* _Task description_: With no words added or dropped, transcribe the listing that follows.

○ ○ ○ ○ ○

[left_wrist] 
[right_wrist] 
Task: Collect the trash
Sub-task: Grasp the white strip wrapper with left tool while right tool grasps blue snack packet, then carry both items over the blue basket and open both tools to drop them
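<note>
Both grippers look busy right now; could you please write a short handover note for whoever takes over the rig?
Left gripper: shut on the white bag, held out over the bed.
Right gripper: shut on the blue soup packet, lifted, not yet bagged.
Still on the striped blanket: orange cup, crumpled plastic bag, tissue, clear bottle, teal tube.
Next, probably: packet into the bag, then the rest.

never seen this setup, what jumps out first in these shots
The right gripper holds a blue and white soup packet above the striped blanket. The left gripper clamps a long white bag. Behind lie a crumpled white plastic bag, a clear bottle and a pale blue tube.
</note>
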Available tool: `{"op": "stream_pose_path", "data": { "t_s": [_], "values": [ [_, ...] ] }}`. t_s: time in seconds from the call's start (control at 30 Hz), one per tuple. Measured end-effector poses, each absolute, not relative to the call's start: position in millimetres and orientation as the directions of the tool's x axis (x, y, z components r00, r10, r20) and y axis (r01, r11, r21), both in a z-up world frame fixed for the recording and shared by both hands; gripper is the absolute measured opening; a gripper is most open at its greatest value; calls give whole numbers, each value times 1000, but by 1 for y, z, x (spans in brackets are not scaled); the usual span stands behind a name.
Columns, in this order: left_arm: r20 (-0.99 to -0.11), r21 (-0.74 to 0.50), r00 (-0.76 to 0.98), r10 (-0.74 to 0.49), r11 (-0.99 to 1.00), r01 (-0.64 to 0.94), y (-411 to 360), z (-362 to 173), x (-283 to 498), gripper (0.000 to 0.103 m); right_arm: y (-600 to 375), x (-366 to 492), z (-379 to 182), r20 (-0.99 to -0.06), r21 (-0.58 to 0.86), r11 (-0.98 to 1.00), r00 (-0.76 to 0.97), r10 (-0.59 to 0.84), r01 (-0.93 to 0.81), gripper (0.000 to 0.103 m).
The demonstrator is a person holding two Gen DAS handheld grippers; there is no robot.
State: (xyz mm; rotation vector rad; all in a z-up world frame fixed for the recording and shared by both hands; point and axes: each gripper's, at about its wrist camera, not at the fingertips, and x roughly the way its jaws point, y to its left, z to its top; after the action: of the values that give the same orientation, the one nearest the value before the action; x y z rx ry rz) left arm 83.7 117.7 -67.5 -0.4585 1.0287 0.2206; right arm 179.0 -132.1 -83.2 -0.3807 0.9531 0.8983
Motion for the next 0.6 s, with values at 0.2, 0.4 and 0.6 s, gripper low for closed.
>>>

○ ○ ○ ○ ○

* _Result below_:
[left_wrist] 
[right_wrist] 
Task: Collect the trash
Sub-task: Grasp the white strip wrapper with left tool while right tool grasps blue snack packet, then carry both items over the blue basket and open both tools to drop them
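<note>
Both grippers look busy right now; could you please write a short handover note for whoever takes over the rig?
Left gripper: shut on the white bag, held out over the bed.
Right gripper: shut on the blue soup packet, lifted, not yet bagged.
Still on the striped blanket: orange cup, crumpled plastic bag, tissue, clear bottle, teal tube.
Next, probably: packet into the bag, then the rest.

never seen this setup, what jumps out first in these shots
The right gripper holds a blue and white soup packet above the striped blanket. The left gripper clamps a long white bag. Behind lie a crumpled white plastic bag, a clear bottle and a pale blue tube.
</note>
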Available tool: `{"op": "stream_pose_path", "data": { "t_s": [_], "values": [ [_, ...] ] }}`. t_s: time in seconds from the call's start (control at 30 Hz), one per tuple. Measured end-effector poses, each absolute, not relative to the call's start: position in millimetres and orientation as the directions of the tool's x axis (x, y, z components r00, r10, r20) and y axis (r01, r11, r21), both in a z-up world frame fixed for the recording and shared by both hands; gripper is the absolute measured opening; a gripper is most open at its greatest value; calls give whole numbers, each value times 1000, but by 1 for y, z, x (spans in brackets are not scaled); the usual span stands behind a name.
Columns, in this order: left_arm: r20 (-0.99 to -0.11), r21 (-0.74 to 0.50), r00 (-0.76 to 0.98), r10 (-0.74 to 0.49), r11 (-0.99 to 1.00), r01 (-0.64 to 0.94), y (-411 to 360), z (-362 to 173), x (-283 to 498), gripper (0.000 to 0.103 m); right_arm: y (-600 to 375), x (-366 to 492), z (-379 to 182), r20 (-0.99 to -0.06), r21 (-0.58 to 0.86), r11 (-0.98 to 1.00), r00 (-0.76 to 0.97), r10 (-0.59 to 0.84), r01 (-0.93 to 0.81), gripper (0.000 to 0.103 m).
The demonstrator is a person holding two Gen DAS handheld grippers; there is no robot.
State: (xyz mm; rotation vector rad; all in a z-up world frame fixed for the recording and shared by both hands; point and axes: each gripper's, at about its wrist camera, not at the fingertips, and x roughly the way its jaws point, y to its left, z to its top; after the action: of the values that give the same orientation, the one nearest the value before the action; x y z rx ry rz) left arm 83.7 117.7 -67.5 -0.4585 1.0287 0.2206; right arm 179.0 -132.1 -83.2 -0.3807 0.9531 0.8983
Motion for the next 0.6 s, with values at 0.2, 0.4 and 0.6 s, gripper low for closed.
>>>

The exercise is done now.